KABYLIE (Tamurt) – Le wali de Tizi Ouzou, Brahim Merad, venu d’on ne sait où pour gouverner une partie de la Kabylie, au lieu de se pencher sur les projets en panne, il n’a pas trouvé mieux que de s’adonner à des attaques contre le Mouvement pour l’autodétermination de la Kabylie. S’en prendre ainsi au MAK est devenu son activité principale de premier magistrat de wilaya.

Regrettable quand même qu’un wali, sensé être un cadre supérieur de l’Etat, se rabaisse ainsi à ce niveau en s’en prenant à une grande population dont il est supposé gérer les affaires, en critiquant le mouvement politique qui les représente le plus, à savoir le MAK fondé par Ferhat Mehenni. Ce même Ferhat Mehenni que le pouvoir du parti unique a emprisonné et torturé plusieurs fois à l’époque du parti unique.

Aujourd’hui, ne pouvant plus torturer les militants du MAK car le contexte internationale a changé, le pouvoir algérien utilise ses relais kabyles et arabe (à l’instar de Brahim Merad) pour s’attaquer aux kabyles sur leur propre territoire. En même temps, ce même pouvoir fait mine de reconnaitre le peuple amazigh d’Algérie et sa langue. Ça s’appelle souffler le chaud et froid. Une reconnaissance factice destinée à être consommée par l’opinion internationale et une campagne d’intimidation à consommation locale, réelle celle-là.

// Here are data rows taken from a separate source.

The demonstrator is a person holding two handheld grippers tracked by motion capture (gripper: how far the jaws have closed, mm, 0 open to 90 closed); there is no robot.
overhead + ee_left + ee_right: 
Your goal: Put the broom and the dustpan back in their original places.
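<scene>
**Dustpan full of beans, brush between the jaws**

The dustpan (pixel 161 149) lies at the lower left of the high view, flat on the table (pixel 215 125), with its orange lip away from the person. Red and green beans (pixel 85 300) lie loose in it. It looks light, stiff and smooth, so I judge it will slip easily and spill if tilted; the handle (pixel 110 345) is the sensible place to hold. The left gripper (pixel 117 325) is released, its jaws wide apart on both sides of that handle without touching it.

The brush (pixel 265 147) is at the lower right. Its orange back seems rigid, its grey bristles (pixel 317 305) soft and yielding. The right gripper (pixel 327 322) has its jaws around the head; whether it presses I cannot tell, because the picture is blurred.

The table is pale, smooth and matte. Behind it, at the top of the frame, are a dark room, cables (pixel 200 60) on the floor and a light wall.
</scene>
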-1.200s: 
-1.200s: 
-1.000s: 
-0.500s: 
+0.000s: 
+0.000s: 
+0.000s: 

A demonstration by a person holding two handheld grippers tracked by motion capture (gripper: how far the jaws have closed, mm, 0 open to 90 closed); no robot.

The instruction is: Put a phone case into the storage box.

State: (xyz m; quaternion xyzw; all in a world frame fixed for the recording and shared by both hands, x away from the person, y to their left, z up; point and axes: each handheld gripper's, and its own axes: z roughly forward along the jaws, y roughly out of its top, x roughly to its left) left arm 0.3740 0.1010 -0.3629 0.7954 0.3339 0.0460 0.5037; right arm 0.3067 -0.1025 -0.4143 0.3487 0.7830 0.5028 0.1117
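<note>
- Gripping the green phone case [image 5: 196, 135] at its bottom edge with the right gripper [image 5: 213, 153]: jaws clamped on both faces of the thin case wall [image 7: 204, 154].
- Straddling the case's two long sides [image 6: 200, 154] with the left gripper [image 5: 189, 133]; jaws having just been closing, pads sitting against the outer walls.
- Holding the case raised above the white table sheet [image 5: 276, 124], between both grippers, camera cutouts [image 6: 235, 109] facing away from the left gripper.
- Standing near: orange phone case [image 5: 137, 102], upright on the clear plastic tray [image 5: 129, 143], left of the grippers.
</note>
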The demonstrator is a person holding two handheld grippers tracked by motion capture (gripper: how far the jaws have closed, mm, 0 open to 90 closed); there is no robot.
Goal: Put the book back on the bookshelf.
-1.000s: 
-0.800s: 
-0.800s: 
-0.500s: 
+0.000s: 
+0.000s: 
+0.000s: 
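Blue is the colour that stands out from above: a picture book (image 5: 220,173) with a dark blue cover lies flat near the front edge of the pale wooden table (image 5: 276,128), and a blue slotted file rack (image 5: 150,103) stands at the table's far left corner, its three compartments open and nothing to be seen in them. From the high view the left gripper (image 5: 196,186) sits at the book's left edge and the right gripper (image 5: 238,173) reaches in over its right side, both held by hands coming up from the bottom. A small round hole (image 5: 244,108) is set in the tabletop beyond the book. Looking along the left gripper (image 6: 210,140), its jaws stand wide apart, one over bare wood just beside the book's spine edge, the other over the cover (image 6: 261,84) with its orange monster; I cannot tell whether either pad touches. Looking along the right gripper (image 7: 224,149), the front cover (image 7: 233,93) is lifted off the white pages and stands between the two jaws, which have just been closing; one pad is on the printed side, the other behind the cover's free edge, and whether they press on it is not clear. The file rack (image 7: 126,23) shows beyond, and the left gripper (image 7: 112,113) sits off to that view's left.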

Pour revenir au wali de Tizi Ouzou, il y a lieu de rappeler que ce n’est pas la première fois qu’il s’acharne sur les militants du MAK.  D’abord, de responsable algérien (et quand on sait comment sont nommés les responsables de ce pays, on ne s’étonne pas), tente de minimiser la représentativité du MAK, en affirmant que les militants de ce mouvement seraient une minorité. Et, comme l’intelligence n’est pas le propre des responsables algériens, ce wali oublie qu’il se contredit sans le savoir. Car, si le MAK est une minorité, pourquoi alors s’alarmer autant et ne rater aucune occasion de le critiquer, même quand l’occasion n’y  sied guère ?

Il se contredit car si vraiment le MAK était minoritaire, pourquoi ajoute-t-il, feignant avoir la peur au ventre : «   il y a danger en la demeure  et ce mouvement pour l’autonomie est un danger pour l’unité du pays en allant jusqu’à frapper sa propre monnaie et confectionner son drapeau ». Brahim Merad qui poussent le bouchon plus loin va jusqu’à s’immiscer dans l’organisation de la célébration du printemps berbère le 20 avril prochain, sans nous dire où il était le 20 avril 1980.

S’il pouvait avoir le courage le 20 avril prochain et se rendre au centre ville au moment de la grande marche qu’organisera le MAK, il aura sans doute la réponse à toutes ses questions.